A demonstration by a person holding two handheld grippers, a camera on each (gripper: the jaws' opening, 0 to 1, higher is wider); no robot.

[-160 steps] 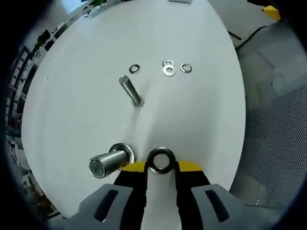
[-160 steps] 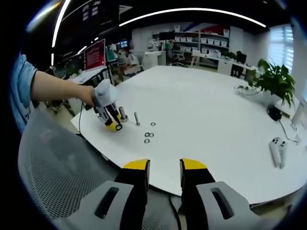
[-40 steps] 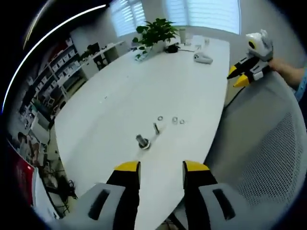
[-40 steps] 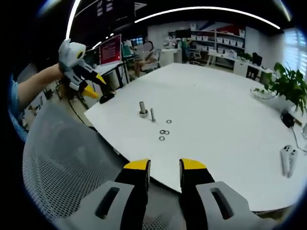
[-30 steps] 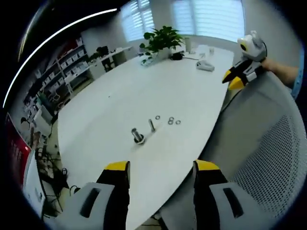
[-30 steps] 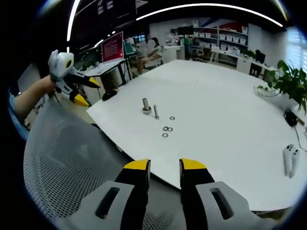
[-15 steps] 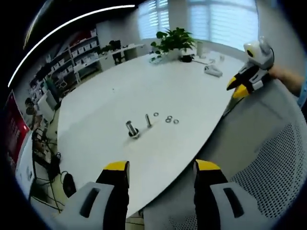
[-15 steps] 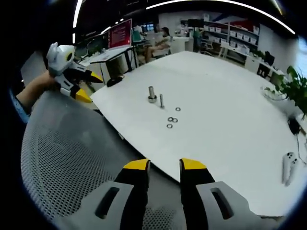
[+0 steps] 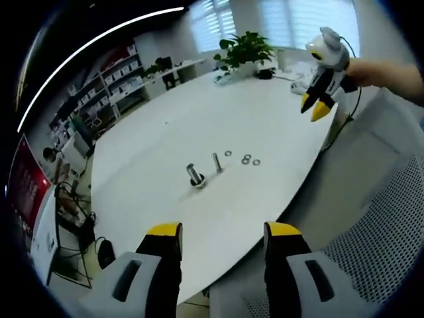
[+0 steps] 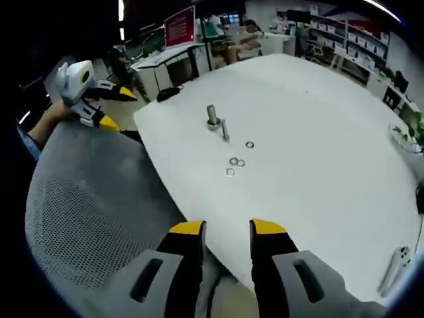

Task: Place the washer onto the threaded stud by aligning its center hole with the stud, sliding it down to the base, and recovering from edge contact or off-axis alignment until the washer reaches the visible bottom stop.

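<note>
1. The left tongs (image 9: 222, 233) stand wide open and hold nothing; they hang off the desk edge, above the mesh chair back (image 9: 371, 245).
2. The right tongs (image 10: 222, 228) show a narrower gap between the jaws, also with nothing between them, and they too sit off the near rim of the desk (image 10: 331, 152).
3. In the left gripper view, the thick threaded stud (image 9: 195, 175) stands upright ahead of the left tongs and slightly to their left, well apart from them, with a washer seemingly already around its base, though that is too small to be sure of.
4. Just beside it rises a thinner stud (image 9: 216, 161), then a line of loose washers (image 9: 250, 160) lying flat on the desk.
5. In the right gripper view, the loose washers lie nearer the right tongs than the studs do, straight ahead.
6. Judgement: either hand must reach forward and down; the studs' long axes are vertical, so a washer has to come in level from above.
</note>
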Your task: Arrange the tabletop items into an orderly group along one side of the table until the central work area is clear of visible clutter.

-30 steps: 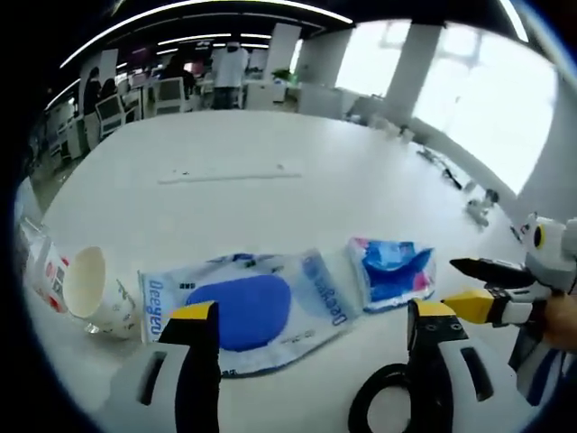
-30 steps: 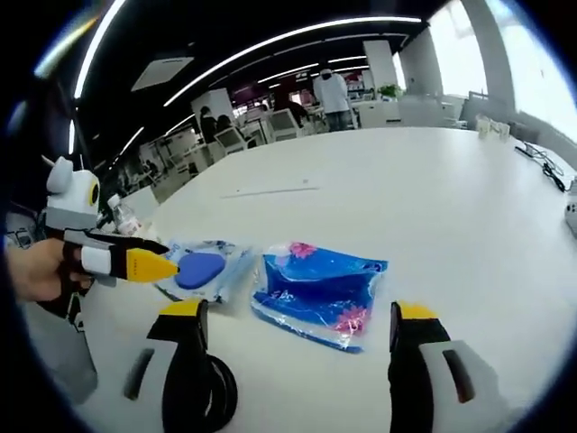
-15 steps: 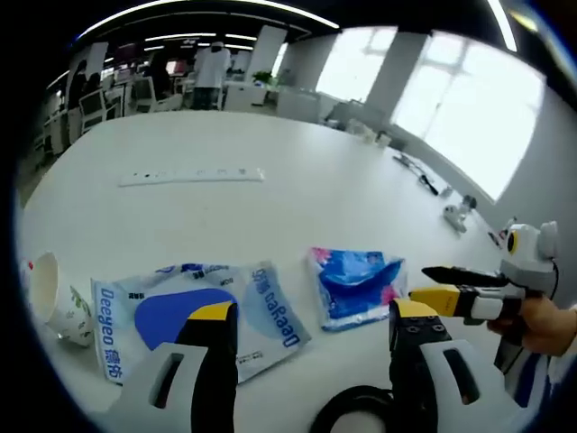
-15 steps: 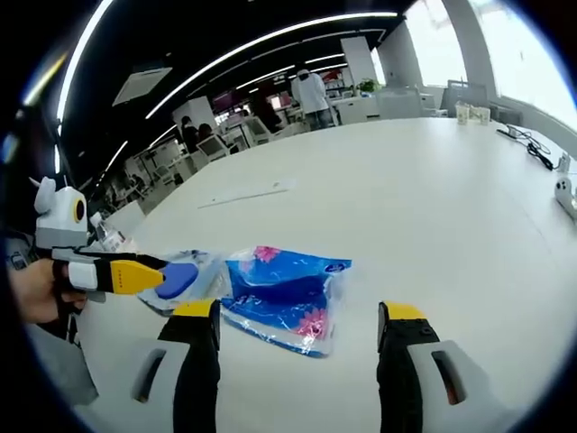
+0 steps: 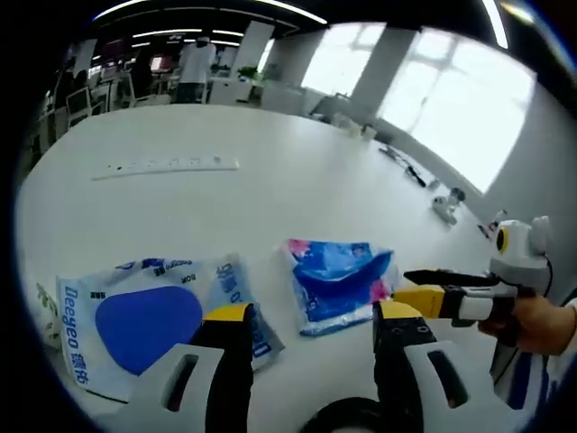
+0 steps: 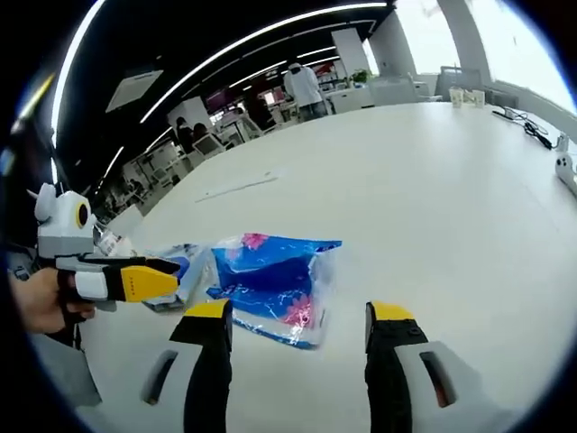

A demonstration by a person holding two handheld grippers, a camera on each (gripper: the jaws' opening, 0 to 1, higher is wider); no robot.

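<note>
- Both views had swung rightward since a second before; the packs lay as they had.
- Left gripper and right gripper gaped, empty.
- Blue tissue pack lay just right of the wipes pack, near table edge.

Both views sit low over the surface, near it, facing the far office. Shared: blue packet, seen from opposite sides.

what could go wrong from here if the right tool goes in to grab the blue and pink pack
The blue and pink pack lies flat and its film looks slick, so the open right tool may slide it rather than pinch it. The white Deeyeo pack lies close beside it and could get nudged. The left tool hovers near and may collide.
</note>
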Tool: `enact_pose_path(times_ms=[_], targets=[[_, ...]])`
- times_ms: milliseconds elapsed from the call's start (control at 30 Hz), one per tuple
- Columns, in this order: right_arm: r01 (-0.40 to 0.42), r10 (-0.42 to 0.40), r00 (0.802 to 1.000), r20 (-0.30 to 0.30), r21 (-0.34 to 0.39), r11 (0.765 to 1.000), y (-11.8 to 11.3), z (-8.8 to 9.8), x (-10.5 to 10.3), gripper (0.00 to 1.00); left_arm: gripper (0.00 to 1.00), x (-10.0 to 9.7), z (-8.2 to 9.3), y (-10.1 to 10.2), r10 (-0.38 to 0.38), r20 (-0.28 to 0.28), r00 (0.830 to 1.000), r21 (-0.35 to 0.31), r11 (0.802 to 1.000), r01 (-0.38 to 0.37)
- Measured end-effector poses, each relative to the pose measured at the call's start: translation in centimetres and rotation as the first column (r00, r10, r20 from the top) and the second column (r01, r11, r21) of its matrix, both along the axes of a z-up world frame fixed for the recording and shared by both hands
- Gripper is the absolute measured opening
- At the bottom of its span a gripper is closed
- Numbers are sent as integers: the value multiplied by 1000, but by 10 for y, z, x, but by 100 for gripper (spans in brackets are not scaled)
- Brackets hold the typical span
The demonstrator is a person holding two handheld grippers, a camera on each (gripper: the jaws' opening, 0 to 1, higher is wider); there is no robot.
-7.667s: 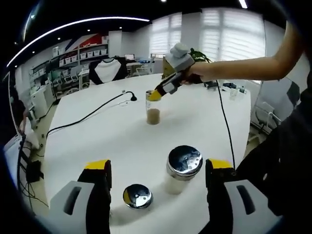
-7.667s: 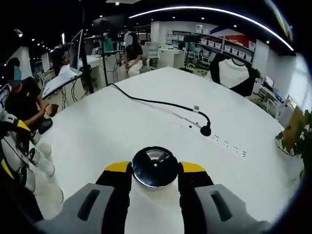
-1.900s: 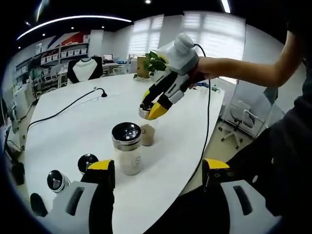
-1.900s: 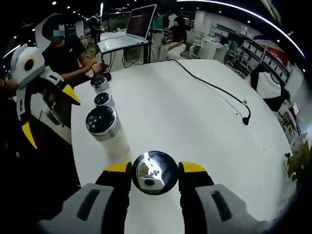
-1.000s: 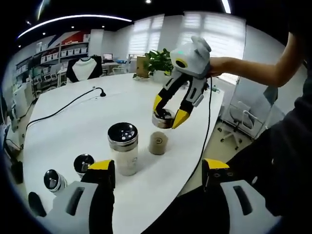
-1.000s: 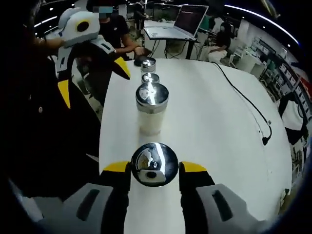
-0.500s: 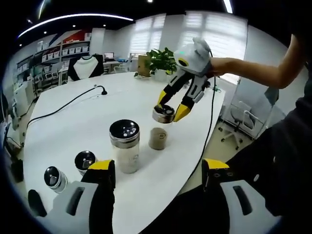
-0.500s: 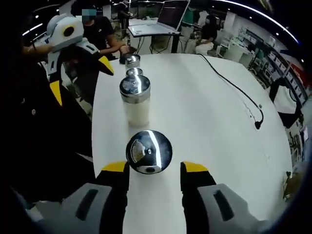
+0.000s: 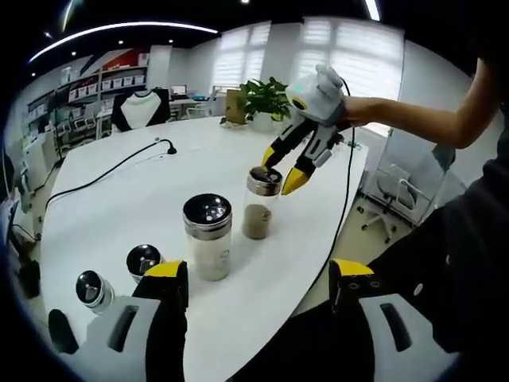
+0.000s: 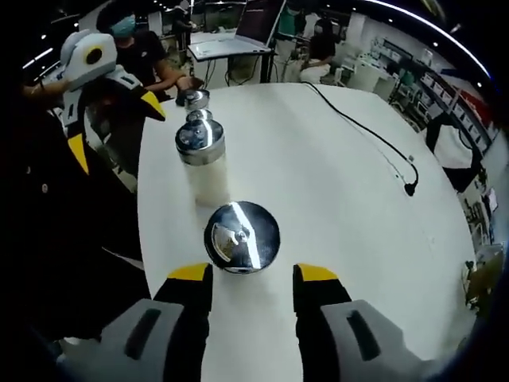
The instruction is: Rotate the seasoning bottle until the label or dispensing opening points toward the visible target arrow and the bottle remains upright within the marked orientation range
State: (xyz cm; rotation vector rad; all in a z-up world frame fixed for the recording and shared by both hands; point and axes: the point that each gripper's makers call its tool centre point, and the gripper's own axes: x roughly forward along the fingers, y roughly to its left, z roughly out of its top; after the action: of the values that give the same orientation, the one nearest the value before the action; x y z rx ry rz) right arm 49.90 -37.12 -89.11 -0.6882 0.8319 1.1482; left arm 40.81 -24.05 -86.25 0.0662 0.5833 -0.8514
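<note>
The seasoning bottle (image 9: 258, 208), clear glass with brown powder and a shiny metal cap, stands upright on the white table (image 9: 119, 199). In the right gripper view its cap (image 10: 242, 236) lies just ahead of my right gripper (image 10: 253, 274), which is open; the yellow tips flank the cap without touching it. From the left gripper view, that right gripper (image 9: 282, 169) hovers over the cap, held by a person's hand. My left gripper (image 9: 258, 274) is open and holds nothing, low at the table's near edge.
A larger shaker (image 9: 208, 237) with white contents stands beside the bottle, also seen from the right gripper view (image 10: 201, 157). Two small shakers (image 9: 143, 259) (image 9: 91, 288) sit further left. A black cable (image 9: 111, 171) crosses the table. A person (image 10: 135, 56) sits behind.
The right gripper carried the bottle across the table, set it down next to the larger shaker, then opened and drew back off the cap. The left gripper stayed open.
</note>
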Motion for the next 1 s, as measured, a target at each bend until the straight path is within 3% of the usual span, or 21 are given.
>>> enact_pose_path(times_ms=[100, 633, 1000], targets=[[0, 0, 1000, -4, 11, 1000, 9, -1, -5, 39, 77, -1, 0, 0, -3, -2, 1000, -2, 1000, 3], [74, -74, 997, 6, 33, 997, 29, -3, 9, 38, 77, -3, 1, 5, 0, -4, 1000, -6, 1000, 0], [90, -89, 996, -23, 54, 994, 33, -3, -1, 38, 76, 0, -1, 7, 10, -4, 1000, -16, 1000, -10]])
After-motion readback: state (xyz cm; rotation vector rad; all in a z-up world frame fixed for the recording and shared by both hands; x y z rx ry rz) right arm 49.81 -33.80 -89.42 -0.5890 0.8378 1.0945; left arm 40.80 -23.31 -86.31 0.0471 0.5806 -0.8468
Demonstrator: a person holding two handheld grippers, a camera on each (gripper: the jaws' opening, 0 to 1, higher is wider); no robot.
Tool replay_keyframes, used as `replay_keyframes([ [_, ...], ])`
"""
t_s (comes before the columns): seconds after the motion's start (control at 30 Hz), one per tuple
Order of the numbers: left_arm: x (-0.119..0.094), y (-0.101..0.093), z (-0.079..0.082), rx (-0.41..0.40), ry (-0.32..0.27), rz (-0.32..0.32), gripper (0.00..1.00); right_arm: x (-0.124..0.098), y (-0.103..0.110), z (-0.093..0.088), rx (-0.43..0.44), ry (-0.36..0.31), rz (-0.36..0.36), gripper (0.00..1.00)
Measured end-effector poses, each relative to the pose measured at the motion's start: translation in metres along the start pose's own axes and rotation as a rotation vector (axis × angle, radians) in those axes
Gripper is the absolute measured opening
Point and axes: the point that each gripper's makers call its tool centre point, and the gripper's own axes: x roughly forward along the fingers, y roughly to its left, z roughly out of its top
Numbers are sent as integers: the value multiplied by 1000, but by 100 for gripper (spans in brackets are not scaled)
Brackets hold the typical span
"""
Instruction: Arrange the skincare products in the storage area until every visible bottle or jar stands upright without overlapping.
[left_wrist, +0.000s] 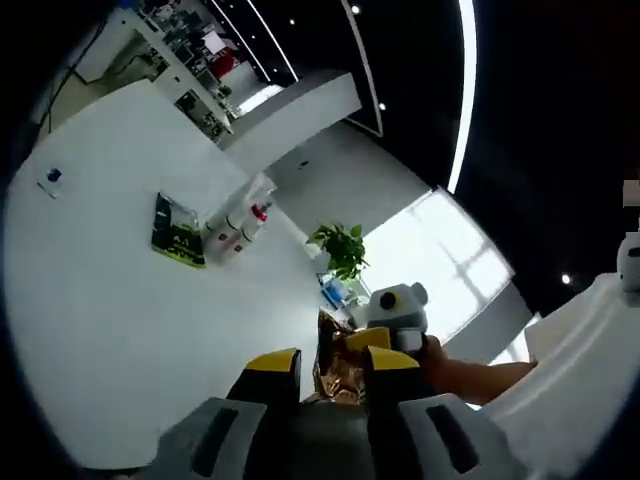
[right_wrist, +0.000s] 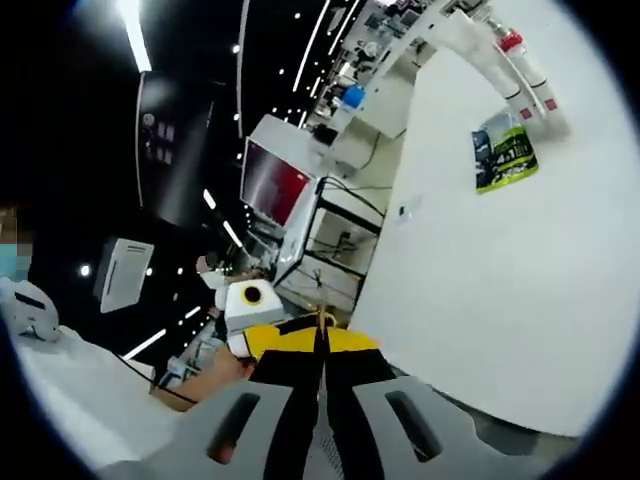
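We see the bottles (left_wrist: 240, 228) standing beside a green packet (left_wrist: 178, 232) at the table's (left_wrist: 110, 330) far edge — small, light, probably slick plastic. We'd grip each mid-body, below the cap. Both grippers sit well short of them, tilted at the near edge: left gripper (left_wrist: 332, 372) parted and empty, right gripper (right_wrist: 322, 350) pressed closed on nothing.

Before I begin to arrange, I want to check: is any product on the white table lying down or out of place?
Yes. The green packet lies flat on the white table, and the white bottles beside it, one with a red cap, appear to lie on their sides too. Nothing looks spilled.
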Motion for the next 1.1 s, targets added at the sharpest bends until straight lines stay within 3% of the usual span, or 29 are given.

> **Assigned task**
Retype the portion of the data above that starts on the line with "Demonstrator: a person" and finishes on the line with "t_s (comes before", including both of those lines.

> **Answer space**
Demonstrator: a person holding two handheld grippers, a camera on each (gripper: the jaws' opening, 0 to 1, higher is wider); no robot.
Tool replay_keyframes, used as `replay_keyframes([ [_, ...], ])`
"""
t_s (comes before the columns): seconds after the motion's start (control at 30 Hz), one per tuple

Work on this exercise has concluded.